■ Work task: The full listing below must be printed exactly, word for word.

________

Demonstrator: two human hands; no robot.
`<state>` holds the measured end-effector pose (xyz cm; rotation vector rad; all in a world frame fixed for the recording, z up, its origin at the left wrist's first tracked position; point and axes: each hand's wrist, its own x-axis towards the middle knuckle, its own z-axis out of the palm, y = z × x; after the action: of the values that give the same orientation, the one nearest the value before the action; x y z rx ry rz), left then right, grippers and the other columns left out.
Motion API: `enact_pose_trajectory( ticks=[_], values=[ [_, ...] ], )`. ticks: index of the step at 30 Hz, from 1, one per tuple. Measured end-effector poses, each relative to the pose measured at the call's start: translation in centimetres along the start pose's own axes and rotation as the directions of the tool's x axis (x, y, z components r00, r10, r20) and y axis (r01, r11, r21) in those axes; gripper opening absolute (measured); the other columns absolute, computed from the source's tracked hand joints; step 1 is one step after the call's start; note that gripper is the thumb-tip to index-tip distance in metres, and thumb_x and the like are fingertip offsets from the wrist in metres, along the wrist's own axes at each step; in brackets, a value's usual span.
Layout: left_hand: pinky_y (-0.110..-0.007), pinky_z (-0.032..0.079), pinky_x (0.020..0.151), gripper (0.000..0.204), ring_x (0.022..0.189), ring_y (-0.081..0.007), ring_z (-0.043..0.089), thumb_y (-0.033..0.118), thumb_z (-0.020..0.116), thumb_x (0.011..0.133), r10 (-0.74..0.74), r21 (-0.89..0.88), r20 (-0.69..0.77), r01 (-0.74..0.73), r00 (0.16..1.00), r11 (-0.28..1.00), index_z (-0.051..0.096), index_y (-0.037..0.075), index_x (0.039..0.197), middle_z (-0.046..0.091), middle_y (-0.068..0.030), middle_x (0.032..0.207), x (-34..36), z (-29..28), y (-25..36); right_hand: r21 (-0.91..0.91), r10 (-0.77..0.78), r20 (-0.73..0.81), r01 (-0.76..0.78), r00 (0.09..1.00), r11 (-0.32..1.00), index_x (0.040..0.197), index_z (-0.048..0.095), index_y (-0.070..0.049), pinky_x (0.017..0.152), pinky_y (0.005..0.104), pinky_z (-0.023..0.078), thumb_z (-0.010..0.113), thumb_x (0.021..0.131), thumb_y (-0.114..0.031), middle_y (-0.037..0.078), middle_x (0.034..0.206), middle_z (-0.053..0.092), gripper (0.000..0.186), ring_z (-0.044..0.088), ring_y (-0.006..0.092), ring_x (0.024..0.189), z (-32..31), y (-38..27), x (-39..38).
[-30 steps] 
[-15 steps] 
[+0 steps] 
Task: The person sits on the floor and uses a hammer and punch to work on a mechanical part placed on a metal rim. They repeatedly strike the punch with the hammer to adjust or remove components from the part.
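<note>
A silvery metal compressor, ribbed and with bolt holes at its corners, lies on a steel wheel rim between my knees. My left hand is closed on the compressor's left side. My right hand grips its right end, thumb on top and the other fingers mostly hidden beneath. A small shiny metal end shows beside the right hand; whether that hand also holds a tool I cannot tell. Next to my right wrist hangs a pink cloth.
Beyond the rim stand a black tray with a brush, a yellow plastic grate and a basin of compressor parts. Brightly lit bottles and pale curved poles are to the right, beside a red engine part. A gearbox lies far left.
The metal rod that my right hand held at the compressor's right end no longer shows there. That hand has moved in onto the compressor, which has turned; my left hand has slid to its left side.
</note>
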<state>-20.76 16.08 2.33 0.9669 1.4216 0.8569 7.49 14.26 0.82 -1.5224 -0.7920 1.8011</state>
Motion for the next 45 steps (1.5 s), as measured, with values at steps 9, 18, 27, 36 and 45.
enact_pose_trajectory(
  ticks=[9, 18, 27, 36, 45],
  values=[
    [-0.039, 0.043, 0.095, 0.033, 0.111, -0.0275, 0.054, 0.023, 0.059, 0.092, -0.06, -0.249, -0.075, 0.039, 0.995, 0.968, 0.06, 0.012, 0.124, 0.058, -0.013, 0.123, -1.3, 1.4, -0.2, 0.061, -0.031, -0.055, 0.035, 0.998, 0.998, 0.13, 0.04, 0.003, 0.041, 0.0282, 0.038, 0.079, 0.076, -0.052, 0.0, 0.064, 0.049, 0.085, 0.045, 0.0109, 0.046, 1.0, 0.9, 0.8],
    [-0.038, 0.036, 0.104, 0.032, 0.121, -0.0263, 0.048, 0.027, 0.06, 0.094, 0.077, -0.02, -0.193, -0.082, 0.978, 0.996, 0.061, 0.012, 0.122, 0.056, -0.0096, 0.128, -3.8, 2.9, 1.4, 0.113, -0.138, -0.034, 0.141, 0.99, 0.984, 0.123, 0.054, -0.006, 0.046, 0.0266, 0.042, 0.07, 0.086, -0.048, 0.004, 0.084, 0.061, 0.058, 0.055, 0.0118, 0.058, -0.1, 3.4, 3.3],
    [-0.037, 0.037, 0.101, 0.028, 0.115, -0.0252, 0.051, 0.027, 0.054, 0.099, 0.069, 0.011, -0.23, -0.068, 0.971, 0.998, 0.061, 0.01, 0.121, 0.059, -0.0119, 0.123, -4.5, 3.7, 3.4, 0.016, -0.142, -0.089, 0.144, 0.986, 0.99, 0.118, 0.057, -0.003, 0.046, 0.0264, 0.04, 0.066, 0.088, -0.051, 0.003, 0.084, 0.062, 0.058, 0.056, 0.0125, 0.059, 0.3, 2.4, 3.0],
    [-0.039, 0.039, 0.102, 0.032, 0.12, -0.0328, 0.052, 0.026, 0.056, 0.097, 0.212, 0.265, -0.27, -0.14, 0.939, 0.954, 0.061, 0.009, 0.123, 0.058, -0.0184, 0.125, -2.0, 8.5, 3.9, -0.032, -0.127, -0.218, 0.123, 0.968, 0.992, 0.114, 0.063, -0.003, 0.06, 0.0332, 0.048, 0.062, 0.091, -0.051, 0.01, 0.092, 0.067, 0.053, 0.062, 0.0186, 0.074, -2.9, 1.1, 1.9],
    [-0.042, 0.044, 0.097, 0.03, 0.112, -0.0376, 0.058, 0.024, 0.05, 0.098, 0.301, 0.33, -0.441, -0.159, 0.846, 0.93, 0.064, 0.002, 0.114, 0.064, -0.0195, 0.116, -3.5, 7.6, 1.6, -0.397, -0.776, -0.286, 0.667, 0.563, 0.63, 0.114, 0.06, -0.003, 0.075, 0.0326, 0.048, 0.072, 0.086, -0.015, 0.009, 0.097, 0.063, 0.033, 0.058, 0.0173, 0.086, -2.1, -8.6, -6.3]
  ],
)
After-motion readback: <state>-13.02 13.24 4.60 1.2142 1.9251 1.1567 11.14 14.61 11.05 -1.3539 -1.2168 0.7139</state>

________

■ Response:
Demonstrator: two human hands; no robot.
`<state>` holds the measured end-effector pose (xyz cm; rotation vector rad; all in a world frame fixed for the recording, z up, its origin at the left wrist's first tracked position; point and axes: each hand's wrist, its own x-axis towards the middle knuckle, its own z-axis out of the palm, y = z × x; after the action: of the values that give the same orientation, the one nearest the value before the action; x y z rx ry rz), left then right, grippers and the other columns left out.
Motion API: `enact_pose_trajectory( ticks=[_], values=[ [_, ...] ], )`. ticks: index of the step at 30 Hz, from 1, one per tuple. Measured end-effector poses, each relative to the pose measured at the call's start: translation in centimetres along the start pose's own axes and rotation as the directions of the tool's x axis (x, y, z components r00, r10, r20) and y axis (r01, r11, r21) in those axes; gripper opening absolute (measured); the other columns absolute, computed from the source's tracked hand joints; step 1 is one step after the call's start; note that gripper is the thumb-tip to index-tip distance in metres, and thumb_x and the like are fingertip offsets from the wrist in metres, along the wrist's own axes at each step; in brackets, a value's usual span.
Layout: left_hand: pinky_y (-0.110..-0.007), pinky_z (-0.032..0.079), pinky_x (0.020..0.151), gripper (0.000..0.204), ring_x (0.022..0.189), ring_y (-0.081..0.007), ring_z (-0.043..0.089), thumb_y (-0.033..0.118), thumb_z (-0.020..0.116), thumb_x (0.011..0.133), r10 (-0.74..0.74), r21 (-0.89..0.88), r20 (-0.69..0.77), r01 (-0.74..0.73), r00 (0.16..1.00), r11 (-0.28..1.00), index_z (-0.051..0.096), index_y (-0.037..0.075), index_x (0.039..0.197), middle_z (-0.046..0.091), middle_y (-0.068..0.030), middle_x (0.032..0.207), x (-34..36), z (-29..28), y (-25..36); right_hand: r21 (-0.91..0.91), r10 (-0.77..0.78), r20 (-0.73..0.81), r01 (-0.76..0.78), r00 (0.09..1.00), r11 (-0.32..1.00), index_x (0.040..0.197), index_z (-0.048..0.095), index_y (-0.070..0.049), pinky_x (0.017..0.152), pinky_y (0.005..0.104), pinky_z (-0.023..0.078), thumb_z (-0.010..0.113), thumb_x (0.021..0.131), thumb_y (-0.114..0.031), middle_y (-0.037..0.078), middle_x (0.034..0.206), middle_z (-0.053..0.092), gripper (0.000..0.186), ring_z (-0.044..0.088), ring_y (-0.006..0.092), ring_x (0.024..0.189), z (-32..31), y (-38..27), x (-39..38).
[-30 steps] 
[-15 steps] 
[+0 steps] 
Task: The person sits on the floor and uses a hammer and punch to work on a mechanical part placed on a metal rim. They repeatedly strike the punch with the hammer to adjust or remove components from the part.
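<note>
A silvery metal compressor, ribbed and with bolt holes at its corners, lies on a steel wheel rim between my knees. My left hand is closed on the compressor's left side. My right hand grips its right end, thumb on top and the other fingers mostly hidden beneath. A small shiny metal end shows beside the right hand; whether that hand also holds a tool I cannot tell. Next to my right wrist hangs a pink cloth.
Beyond the rim stand a black tray with a brush, a yellow plastic grate and a basin of compressor parts. Brightly lit bottles and pale curved poles are to the right, beside a red engine part. A gearbox lies far left.
The metal rod that my right hand held at the compressor's right end no longer shows there. That hand has moved in onto the compressor, which has turned; my left hand has slid to its left side.
</note>
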<state>-20.76 16.08 2.33 0.9669 1.4216 0.8569 7.49 14.26 0.82 -1.5224 -0.7920 1.8011</state>
Motion for the next 45 steps (1.5 s), as measured, with values at steps 9, 18, 27, 36 and 45.
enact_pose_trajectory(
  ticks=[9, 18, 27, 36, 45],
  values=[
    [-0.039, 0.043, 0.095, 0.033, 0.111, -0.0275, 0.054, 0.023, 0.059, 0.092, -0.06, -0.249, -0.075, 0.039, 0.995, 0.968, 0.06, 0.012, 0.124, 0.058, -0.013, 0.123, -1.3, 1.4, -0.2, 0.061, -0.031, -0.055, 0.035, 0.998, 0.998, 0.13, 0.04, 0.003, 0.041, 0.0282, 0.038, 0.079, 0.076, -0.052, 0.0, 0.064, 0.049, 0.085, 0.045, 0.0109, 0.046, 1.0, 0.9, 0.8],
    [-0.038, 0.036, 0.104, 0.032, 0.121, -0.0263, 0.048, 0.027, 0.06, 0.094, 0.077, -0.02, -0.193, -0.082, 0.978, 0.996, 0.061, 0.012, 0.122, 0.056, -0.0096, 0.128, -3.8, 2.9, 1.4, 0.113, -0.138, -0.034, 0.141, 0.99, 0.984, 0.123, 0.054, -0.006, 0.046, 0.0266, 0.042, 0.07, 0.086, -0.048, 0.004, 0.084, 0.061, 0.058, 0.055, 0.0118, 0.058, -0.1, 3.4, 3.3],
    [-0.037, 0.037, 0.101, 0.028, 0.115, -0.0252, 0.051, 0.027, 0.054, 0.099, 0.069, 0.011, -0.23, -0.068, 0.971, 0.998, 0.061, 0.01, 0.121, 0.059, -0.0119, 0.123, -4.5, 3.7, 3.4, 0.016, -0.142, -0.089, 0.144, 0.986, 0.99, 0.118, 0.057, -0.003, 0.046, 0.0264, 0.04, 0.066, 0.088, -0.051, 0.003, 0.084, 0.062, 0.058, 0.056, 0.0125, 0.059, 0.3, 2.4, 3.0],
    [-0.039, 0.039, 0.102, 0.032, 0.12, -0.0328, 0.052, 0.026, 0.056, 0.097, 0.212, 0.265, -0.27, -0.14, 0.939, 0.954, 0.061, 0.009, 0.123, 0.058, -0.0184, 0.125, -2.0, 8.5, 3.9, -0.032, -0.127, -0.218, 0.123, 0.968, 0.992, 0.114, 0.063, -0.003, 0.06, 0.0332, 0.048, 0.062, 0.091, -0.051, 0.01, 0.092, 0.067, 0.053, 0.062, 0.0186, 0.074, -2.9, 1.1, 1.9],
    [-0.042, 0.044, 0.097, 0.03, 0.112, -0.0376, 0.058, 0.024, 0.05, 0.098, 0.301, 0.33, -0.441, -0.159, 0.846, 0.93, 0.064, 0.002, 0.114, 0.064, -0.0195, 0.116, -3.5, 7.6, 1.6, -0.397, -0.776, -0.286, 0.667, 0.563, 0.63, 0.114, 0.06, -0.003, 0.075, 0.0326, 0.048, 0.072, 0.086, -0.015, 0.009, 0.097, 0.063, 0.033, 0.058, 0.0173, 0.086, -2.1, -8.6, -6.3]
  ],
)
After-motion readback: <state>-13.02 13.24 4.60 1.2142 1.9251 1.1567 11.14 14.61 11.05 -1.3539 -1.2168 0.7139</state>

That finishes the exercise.